■ What to do
From the material below, copy each line that holds the word "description".

■ Provided material

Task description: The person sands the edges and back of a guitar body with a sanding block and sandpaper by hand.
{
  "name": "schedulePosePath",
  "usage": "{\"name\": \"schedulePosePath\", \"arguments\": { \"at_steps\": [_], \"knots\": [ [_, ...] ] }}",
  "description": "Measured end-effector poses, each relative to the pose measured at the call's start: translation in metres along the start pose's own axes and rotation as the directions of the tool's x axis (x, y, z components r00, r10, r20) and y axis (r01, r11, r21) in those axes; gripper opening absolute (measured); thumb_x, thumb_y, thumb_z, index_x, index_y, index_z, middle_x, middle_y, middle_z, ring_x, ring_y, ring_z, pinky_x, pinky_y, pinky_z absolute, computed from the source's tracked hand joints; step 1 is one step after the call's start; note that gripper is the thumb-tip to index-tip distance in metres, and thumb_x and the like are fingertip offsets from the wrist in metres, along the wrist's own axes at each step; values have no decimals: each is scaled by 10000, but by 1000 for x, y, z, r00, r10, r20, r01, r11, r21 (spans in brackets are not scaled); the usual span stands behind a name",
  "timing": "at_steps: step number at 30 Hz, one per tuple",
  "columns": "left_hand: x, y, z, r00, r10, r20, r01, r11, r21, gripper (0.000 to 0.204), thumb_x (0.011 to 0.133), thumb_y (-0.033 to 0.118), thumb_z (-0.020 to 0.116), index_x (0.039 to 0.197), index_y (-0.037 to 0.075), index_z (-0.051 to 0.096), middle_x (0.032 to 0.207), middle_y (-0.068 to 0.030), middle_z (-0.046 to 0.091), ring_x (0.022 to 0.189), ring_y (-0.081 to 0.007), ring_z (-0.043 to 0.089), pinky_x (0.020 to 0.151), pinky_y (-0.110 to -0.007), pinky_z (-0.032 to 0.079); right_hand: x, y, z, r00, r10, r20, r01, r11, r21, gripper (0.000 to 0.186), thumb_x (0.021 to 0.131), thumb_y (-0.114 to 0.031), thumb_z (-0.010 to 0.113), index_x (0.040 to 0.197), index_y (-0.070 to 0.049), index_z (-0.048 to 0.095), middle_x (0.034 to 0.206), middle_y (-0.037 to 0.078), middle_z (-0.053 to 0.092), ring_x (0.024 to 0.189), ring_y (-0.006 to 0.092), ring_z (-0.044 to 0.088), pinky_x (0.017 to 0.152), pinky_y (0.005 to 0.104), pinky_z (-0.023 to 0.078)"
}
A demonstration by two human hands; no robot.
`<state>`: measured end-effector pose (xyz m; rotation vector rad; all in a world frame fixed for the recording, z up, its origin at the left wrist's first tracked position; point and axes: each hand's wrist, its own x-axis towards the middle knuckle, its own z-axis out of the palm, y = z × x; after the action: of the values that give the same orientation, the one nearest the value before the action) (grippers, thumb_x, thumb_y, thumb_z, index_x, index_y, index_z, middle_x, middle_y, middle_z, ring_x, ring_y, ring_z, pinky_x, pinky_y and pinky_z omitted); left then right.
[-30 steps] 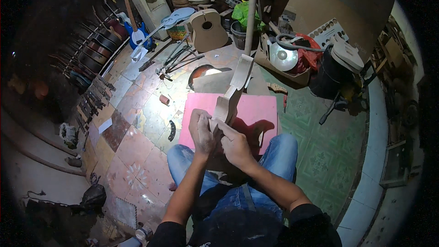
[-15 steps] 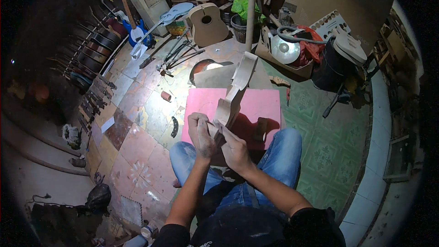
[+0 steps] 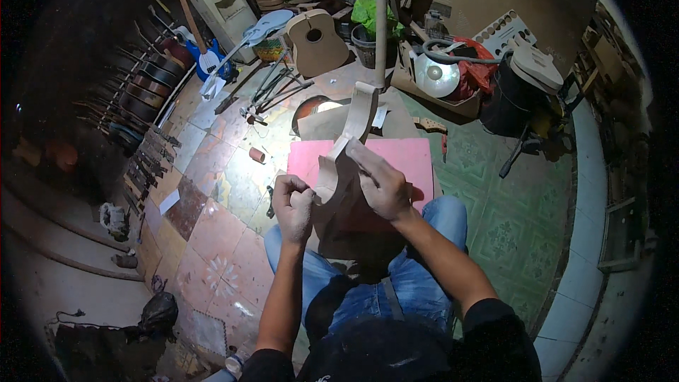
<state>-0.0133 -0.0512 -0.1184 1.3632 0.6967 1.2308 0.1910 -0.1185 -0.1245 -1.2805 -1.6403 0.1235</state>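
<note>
An unfinished pale wooden guitar body [image 3: 361,110] stands on its edge between my knees, its curved side facing up. At its near left edge, my left hand [image 3: 293,206] has its fingers curled closed on the wood. My right hand [image 3: 383,185] lies against the upper side near the waist curve, fingers stretched out and together. Whether anything thin lies under that palm is hidden. Beneath the guitar body is a pink board [image 3: 407,148], partly covered by my hands and the wood's shadow.
A reddish-brown cylinder [image 3: 257,155] lies on the tiles to the left. Clamps or metal stands [image 3: 272,92] lie farther off, before an acoustic guitar body [image 3: 316,42]. A rack of guitars [image 3: 145,81] lines the left. A black bucket [image 3: 503,99] and a lamp [image 3: 435,74] stand at right.
My right hand has slid away from me along the guitar body's side, fingers straightening. The guitar body has shifted slightly left, and my left hand has moved a little left with it.
</note>
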Motion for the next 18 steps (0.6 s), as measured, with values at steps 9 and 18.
{"name": "schedulePosePath", "arguments": {
  "at_steps": [9, 18],
  "knots": [
    [20, 37, 18, 966, 7, 260, -71, 969, 236, 338, 812, 21, 796, 1145, 22, 743, 1156, -91, 668, 935, -155, 636, 754, -266, 518, -1, -19, -13, 900, 300, 317, -436, 599, 671, 293, 899, 4, 663, 1189, 11, 705, 1184, 94, 705, 1091, 171, 665, 987, 318, 513],
    [29, 35, 22, 972, 73, 224, -123, 968, 219, 83, 874, -37, 731, 955, -33, 747, 961, -106, 679, 923, -165, 639, 790, -276, 503, -86, 115, 31, 524, 820, -229, -686, 566, 457, 274, 1007, -216, 540, 1097, 0, 681, 1106, 153, 706, 1107, 277, 641, 993, 407, 489]
  ]
}}
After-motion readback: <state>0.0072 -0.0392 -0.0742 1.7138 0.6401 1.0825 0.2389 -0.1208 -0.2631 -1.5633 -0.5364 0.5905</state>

■ Reply to the exercise
Task description: The person sands the edges and back of a guitar body with a sanding block and sandpaper by hand.
  "description": "Measured end-effector poses, each relative to the pose measured at the call's start: translation in metres along the start pose's own axes and rotation as the directions of the tool's x axis (x, y, z components r00, r10, r20) and y axis (r01, r11, r21) in those axes; gripper opening absolute (measured); thumb_x, thumb_y, thumb_z, index_x, index_y, index_z, middle_x, middle_y, middle_z, ring_x, ring_y, ring_z, pinky_x, pinky_y, pinky_z absolute, computed from the source's tracked hand joints; step 1 is one step after the call's start; note that gripper is the thumb-tip to index-tip distance in metres, and thumb_x and the like are fingertip offsets from the wrist in metres, along the wrist's own axes at each step; values have no decimals: each is scaled by 10000, but by 1000 for x, y, z, r00, r10, r20, r01, r11, r21 (spans in brackets are not scaled); the usual span stands behind a name",

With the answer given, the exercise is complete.